The hermitage, dating back to the thirteenth century, is the place most intimately connected to the story of Pietro da Morrone, who became pope with the name of Celestine V and was later canonized as San Pietro Confessore. An oasis of peace and spirituality, it houses the cave that was the first humble refuge of the hermit. Inside, pilgrims used to perform an ancient and "apotropaic" rite to heal, according to tradition, from joint pain by lying for a few moments on the rocky cave that was the bed of the hermit saint.

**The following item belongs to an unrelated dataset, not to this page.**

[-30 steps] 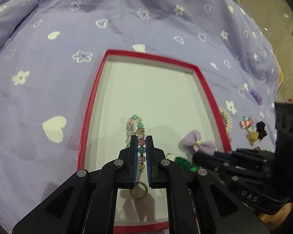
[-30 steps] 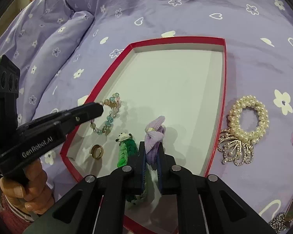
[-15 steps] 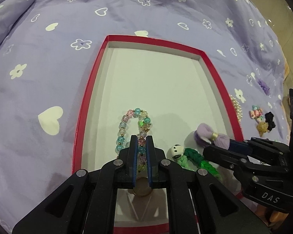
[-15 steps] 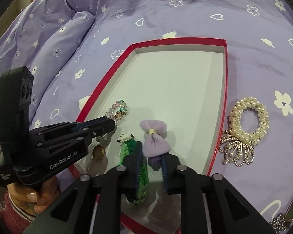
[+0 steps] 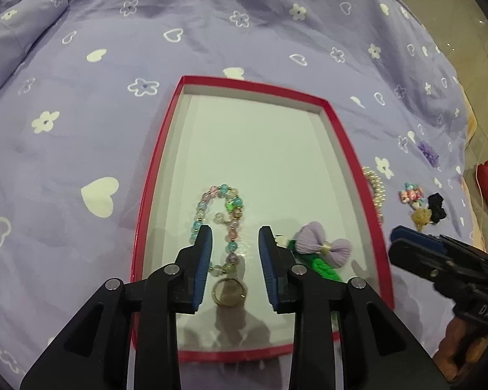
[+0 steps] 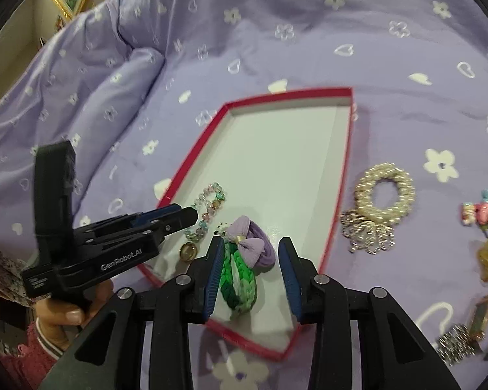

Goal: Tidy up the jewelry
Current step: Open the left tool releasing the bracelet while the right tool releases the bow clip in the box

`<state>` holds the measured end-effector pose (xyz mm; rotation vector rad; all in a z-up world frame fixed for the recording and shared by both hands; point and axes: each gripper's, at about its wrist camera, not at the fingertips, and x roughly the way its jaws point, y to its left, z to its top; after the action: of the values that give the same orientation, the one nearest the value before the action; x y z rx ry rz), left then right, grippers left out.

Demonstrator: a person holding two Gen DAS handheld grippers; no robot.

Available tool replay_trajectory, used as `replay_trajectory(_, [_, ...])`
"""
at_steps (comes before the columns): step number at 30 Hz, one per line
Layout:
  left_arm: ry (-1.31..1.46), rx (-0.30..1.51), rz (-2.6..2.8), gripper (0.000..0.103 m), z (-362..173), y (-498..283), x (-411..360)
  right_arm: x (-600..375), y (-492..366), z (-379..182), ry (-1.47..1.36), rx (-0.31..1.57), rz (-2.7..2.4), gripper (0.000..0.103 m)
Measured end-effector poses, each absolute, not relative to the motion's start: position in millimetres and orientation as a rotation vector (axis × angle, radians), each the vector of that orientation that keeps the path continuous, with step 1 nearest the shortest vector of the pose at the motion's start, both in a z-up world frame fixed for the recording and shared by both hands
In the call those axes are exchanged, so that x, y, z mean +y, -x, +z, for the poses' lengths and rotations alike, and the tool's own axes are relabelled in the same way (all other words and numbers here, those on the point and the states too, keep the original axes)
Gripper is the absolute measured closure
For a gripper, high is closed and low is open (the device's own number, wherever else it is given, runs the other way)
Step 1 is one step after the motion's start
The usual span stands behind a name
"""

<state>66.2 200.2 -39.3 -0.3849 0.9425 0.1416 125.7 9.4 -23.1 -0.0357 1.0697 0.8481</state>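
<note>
Lying loose in the red-rimmed tray [image 5: 336, 123], beaded bracelet [image 5: 226, 224] between the opening, empty left gripper [image 5: 235, 253]; opening right gripper [image 6: 249, 269] hovering over purple bow tie [image 6: 247, 247], touching nothing; pearl bracelet [image 6: 385, 191] lying outside.

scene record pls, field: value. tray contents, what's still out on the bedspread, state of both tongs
tray: red-rimmed box, white floor
in tray: beaded bracelet; gold ring; purple bow hair tie; green braided band
outside, on purple bedspread: pearl scrunchie; silver brooch; watch; small clips
left tongs: opening, bracelet lies between, not gripped
right tongs: opening, above bow, not gripped
</note>
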Motion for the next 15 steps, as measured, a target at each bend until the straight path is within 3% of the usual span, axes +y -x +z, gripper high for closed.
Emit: replay_trajectory(15, [0.306,0.893,0.007,0.062,2.0,-67.1,130.0,-104.5,-124.6,8.1,-0.116,0.989,0.675,0.061])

Overlooking the Peligna Valley, the hermitage still preserves the severe and inaccessible aspect it had at the time of the Saint. The most interesting and suggestive area is made up of the oratory and the two following cells where Saint Peter Celestine and the Blessed Roberto da Salle lived. The oratory is covered by frescoes painted by Master Gentile da Sulmona in 1200. The bottom part represents a crucifixion with Mary and St. John at the foot of the Cross; on the lunette of the entrance St. Benedict is represented between the hermit Fathers Mauro and Antonio. On the left wall there is a portrait of Celestine depicted wearing a monastic habit and a white cloak. At the center, a simple and ancient altar has set in the middle a stone crucifix that, according to tradition, Celestine V would have blessed during the mass that he celebrated here in pontifical clothes before going to Naples. The building includes a series of cells and rooms, recently restored, which until the beginning of this century housed isolated religious figures and lay hermits.
History and legend: Here Pietro Angelerio, the future Pope Celestine V, spent most of his life. Within its walls is preserved the memory of Pope Celestine V, Holy Confessor, who retired here in June 1293. This was the last hermitage built by fra’ Pietro after 1290, he settled there in 1293 but stayed only one year, until the day he was elected Pope. The hermitage was abandoned in 1807 after the suppression of some religious orders but it was later inhabited again by a series of hermits, lay and religious. Within these walls, while observing the penitential fast in honor of the Virgin Assumption and St. Peter, Brother Peter was reached by the news of his election to the papacy. Tradition has it that the Crucifix before which the Saint was praying nodded his head and only then did Peter utter these words: "I assent to the vows of the Sacred College and accept the Supreme Pontificate. May the Lord help me to bear the very heavy yoke". Petrarch, in De Vita solitaria, tells the life of Robert of Salle, whose secular name was Santuccio, and recalls that when Celestine V was about to leave Sant’Onofrio, he knelt before him and asked for a holy blessing. Peter returned to Sant’Onofrio after the abdication of the papacy and remained hidden there until February 1295 when he left with the desire to reach Puglia to embark for Greece.
Rites and events: The place of worship is the destination of pilgrimages and propitiatory rites, such as rubbing (lithotherapy) of the painful parts of the body on the walls of the cave that opens in the area below the hermitage inhabited by Celestine; the cave has a trickle of water, to which the faithful attribute thaumaturgical powers as well as the collection of dust, rubble and twigs of plants that grow around the sanctuary and the throwing of stones from the terrace, which symbolize the negative influences and pain. The Saint is celebrated on June 12, but also on May 19, the day of the death of Celestine V, the faithful go to the Hermitage.